Image integration into 3-dimensional-electro-anatomical mapping system facilitates safe ablation of ventricular arrhythmias originating from the aortic root and its vicinity.

AIMS

During ablation in the vicinity of the coronary arteries establishing a safe distance from the catheter tip to the relevant vessels is mandatory and usually assessed by fluoroscopy alone. The aim of the study was to investigate the feasibility of an image integration module (IIM) for continuous monitoring of the distance of the ablation catheter tip to the main coronary arteries during ablation of ventricular arrhythmias (VA) originating in the sinus of valsalva (SOV) and the left ventricular summit part of which can be reached via the great cardiac vein (GCV).

METHODS AND RESULTS

Of 129 patients undergoing mapping for outflow tract arrhythmias from June 2014 till October 2015, a total of 39 patients (52.4 ± 18.1 years, 17 female) had a source of origin in the SOV or the left ventricular summit. Radiofrequency (RF) ablation was performed when a distance of at least 5 mm could be demonstrated with IIM. A safe distance in at least one angiographic plane could be demonstrated in all patients with a source of origin in the SOV, whereas this was not possible in 50% of patients with earliest activation in the summit area. However, using the IIM a safe position at an adjacent site within the GCV could be obtained in three of these cases and successful RF ablation performed safely without any complications.
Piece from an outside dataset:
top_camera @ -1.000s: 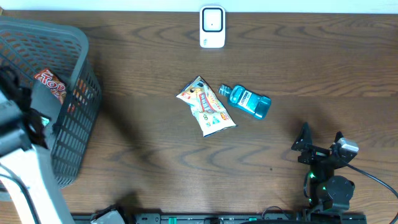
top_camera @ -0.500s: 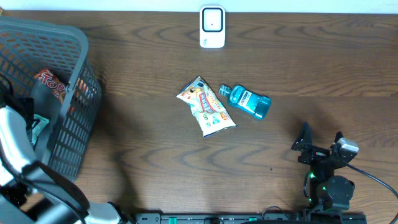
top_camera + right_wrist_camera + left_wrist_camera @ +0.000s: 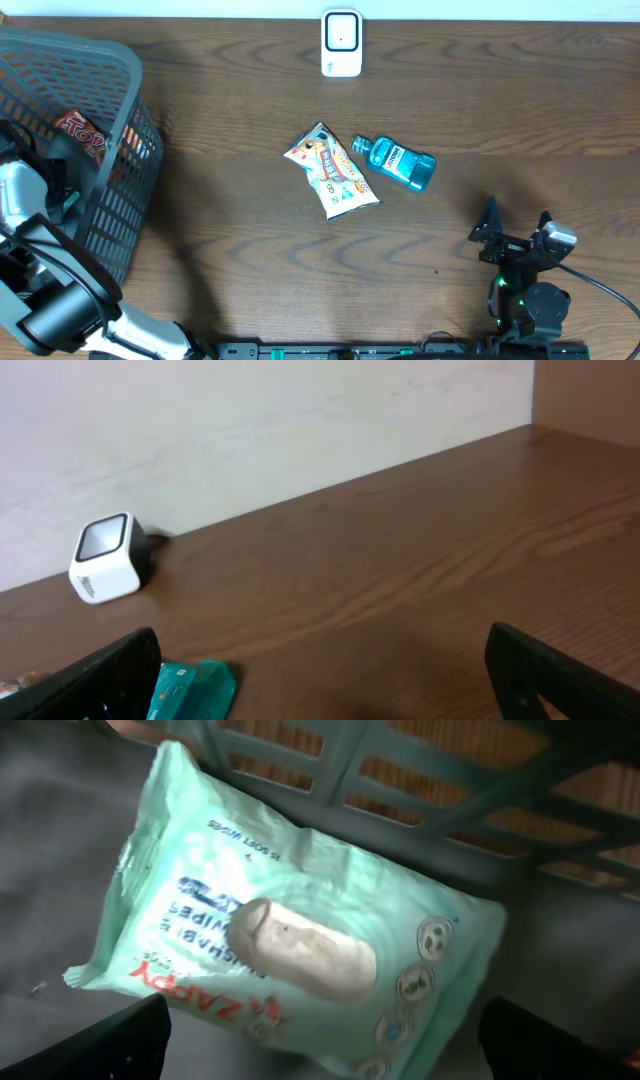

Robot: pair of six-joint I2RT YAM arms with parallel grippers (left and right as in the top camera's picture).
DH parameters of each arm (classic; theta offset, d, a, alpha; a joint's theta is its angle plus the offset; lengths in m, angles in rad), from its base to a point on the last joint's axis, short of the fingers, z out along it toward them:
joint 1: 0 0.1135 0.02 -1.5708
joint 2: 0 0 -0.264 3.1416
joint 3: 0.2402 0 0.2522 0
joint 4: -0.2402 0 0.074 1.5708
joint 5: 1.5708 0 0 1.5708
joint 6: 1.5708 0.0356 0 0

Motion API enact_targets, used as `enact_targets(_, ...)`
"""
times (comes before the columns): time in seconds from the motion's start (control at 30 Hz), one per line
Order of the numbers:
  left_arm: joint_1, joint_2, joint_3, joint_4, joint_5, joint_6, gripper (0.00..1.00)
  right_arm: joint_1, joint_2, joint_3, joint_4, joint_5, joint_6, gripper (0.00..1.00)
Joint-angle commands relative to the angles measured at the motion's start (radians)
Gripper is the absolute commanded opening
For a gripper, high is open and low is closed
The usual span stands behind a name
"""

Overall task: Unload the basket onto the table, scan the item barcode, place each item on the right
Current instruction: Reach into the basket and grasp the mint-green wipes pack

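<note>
A mint-green wipes pack (image 3: pixel 290 920) lies on the floor of the grey basket (image 3: pixel 118 100). My left gripper (image 3: pixel 325 1045) hangs open just above it, one dark finger (image 3: pixel 110 1040) on each side of the pack's lower end. In the overhead view the left arm (image 3: pixel 25 195) reaches into the basket and hides the pack. The white barcode scanner (image 3: pixel 341 43) stands at the table's far edge and also shows as the scanner (image 3: pixel 105 557) in the right wrist view. My right gripper (image 3: pixel 515 228) rests open and empty at the front right.
A yellow snack bag (image 3: pixel 331 171) and a teal mouthwash bottle (image 3: pixel 402 162) lie side by side mid-table. A red snack pack (image 3: pixel 80 132) sits in the basket. The basket's mesh wall (image 3: pixel 420 790) rises just behind the wipes pack.
My left arm has swung and settled lower inside the basket, covering the wipes pack in the overhead view. The right arm and the items on the table have not moved.
</note>
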Motion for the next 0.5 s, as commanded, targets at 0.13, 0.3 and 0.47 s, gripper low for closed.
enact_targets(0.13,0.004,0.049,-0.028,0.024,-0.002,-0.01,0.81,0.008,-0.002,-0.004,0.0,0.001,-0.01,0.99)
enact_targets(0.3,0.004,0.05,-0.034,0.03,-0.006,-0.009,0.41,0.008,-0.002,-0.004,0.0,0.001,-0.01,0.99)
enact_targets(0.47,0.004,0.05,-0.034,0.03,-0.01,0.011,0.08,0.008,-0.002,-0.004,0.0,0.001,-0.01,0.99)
Ablation was successful in 100% of patients with an origin in the SOV, whereas VAs originating from the left ventricular summit could be abolished completely in only 60% of cases.

CONCLUSION

Image integration combining electroanatomical mapping and fluoroscopy allows assessment of the safety of a potential ablation site by continuous real-time monitoring of the spatial relations of the catheter tip to the coronary vessels prior to RF application. It aids ablation in anatomically complex regions like the SOV or the ventricular summit providing biplane angiograms merged into the three-dimensional electroanatomical map.